-- TASK STATEMENT --
In the listing that follows, print every line exactly and leave the images out.

##############################

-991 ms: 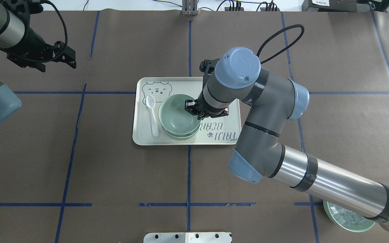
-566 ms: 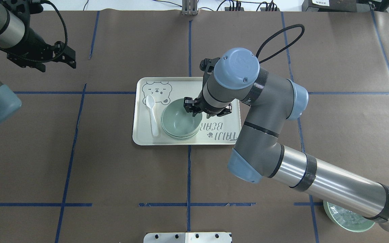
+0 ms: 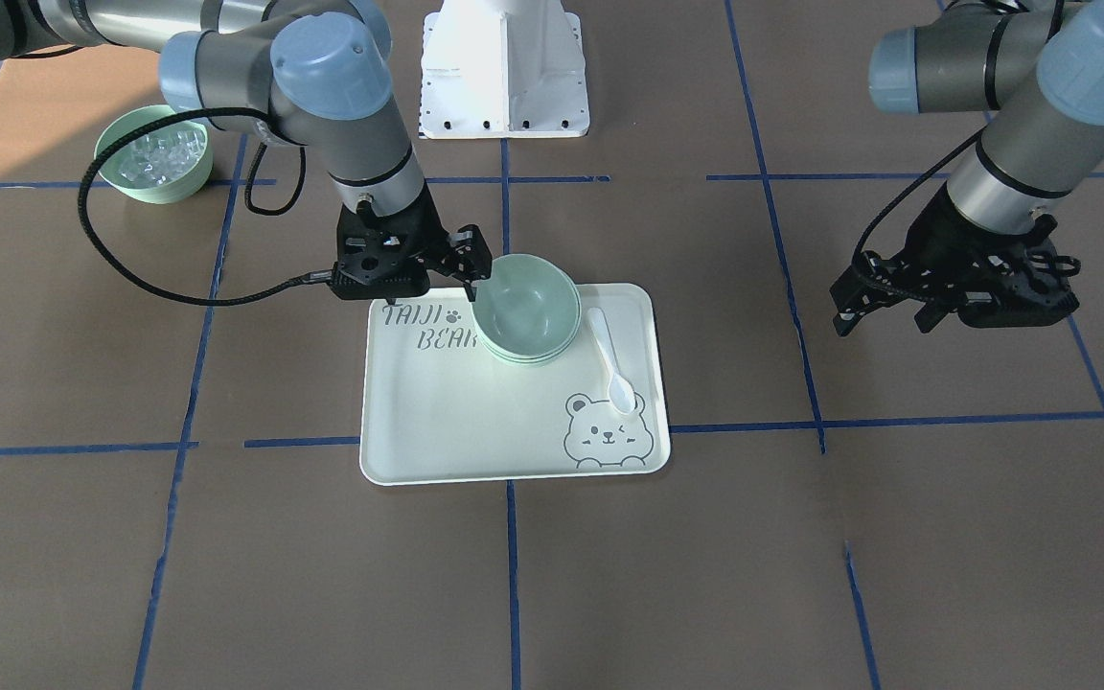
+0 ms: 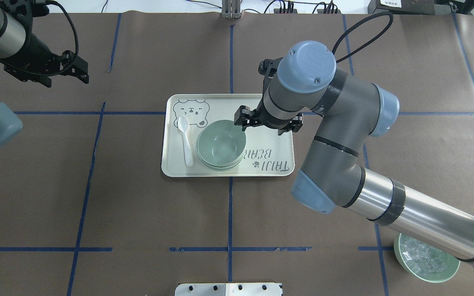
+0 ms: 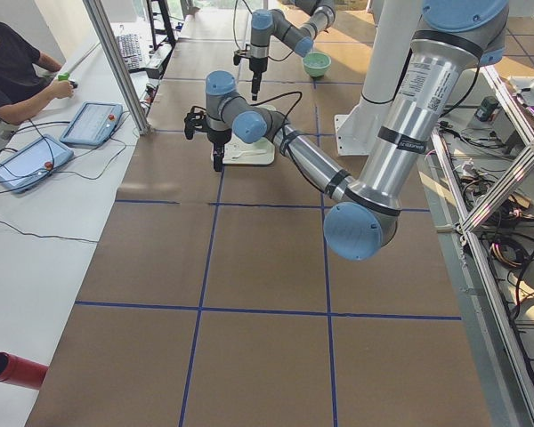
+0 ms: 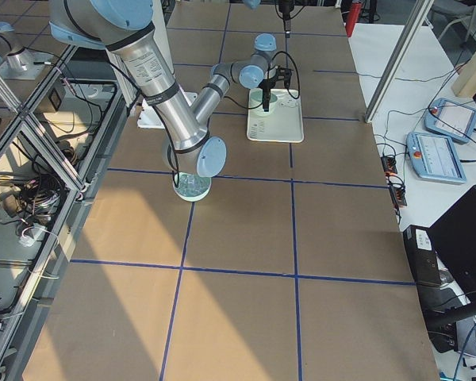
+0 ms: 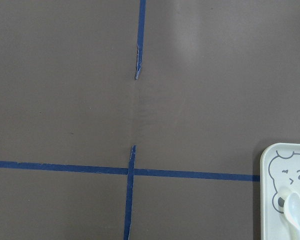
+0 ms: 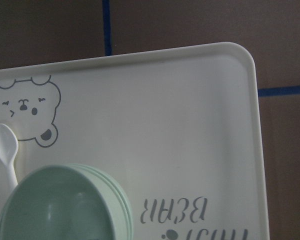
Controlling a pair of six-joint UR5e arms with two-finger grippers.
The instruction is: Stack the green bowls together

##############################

-- SOLVED PROBLEM --
-991 ms: 
-566 ms: 
+0 ms: 
+0 ms: 
+0 ms: 
+0 ms: 
+0 ms: 
+0 ms: 
Controlling a pair of six-joint UR5e arms with two-finger grippers.
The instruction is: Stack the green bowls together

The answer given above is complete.